[TASK OBJECTIVE] Copy all the entries word for word, but omit the pictures.

[THE DATA]
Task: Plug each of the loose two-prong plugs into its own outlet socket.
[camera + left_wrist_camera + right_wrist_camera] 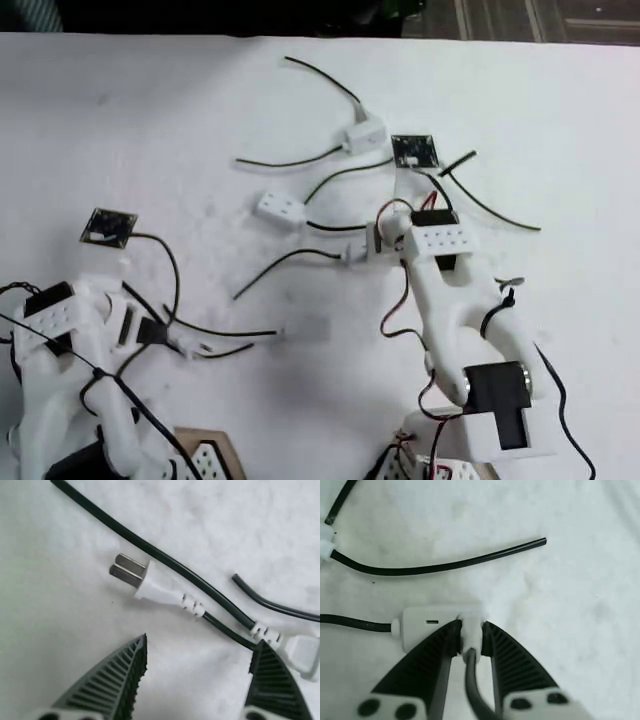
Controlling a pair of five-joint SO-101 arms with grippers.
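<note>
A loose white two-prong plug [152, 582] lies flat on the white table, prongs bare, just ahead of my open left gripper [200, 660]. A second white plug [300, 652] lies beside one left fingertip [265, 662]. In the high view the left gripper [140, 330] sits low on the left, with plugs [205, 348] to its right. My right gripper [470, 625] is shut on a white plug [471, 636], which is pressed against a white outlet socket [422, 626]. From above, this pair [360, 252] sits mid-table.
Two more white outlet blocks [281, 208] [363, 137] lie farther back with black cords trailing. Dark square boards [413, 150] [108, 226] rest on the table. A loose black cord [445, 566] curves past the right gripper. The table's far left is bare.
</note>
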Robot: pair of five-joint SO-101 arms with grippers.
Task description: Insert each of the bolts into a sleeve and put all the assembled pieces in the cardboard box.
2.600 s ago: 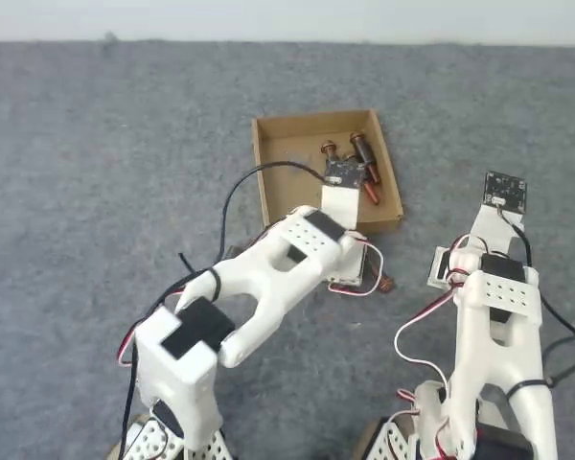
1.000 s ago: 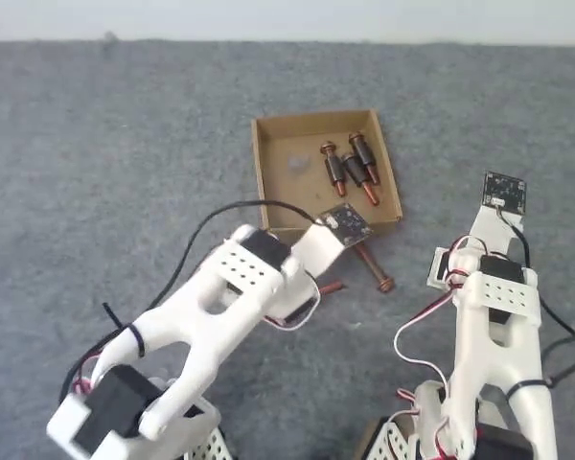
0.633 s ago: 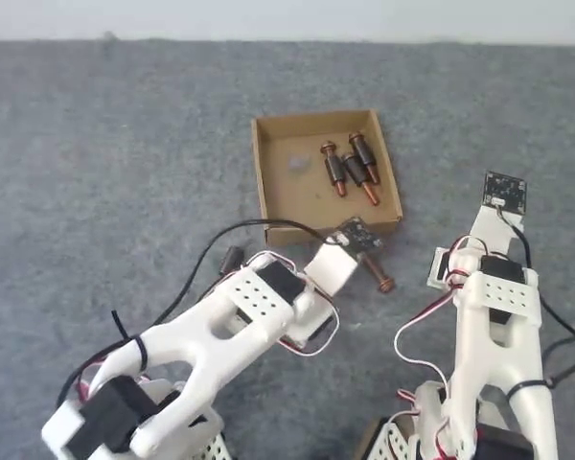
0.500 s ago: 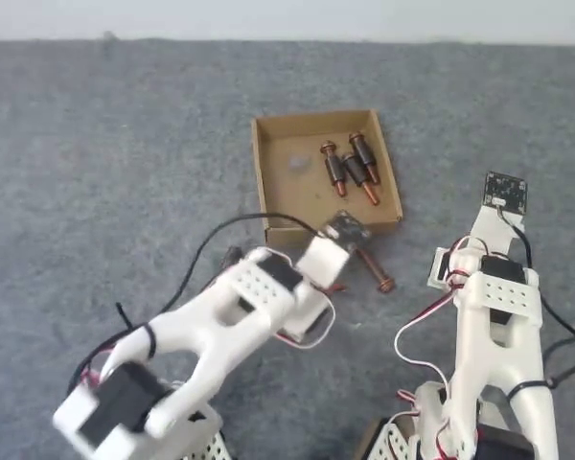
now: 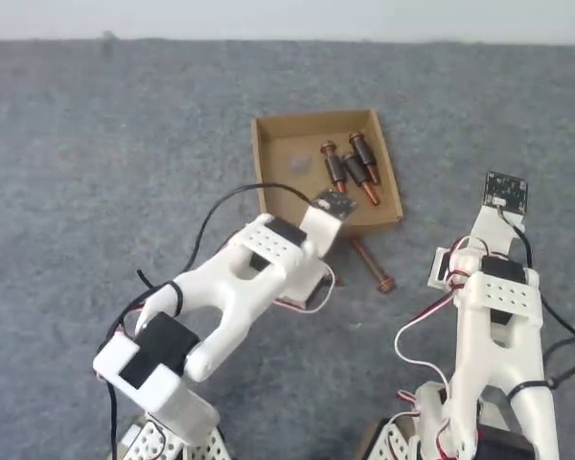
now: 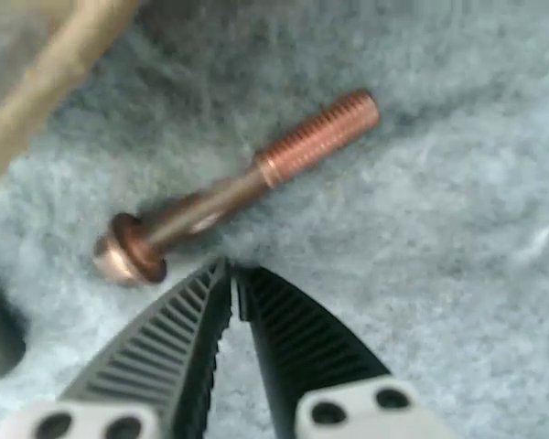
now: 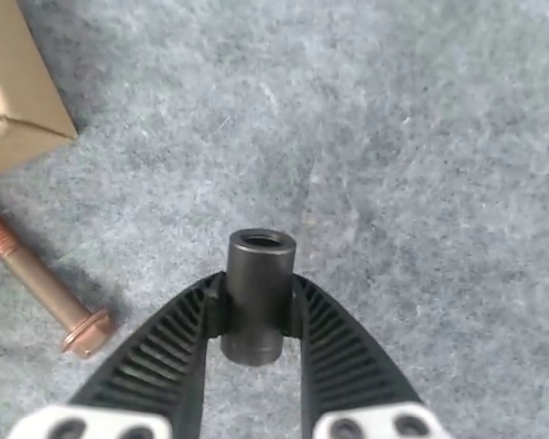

[SOLUTION TO THIS TASK]
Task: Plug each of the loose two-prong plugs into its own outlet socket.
[camera + left_wrist_camera + right_wrist_camera] 
Controlling a pair of five-joint SO-101 arms with grippers.
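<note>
A loose white two-prong plug [152, 582] lies flat on the white table, prongs bare, just ahead of my open left gripper [200, 660]. A second white plug [300, 652] lies beside one left fingertip [265, 662]. In the high view the left gripper [140, 330] sits low on the left, with plugs [205, 348] to its right. My right gripper [470, 625] is shut on a white plug [471, 636], which is pressed against a white outlet socket [422, 626]. From above, this pair [360, 252] sits mid-table.
Two more white outlet blocks [281, 208] [363, 137] lie farther back with black cords trailing. Dark square boards [413, 150] [108, 226] rest on the table. A loose black cord [445, 566] curves past the right gripper. The table's far left is bare.
</note>
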Robot: pair of five-joint SO-101 arms with grippers.
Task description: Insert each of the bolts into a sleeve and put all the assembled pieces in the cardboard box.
2.600 s ago: 
1.000 s ago: 
0.633 s ago: 
0.500 s ago: 
now: 
now: 
now: 

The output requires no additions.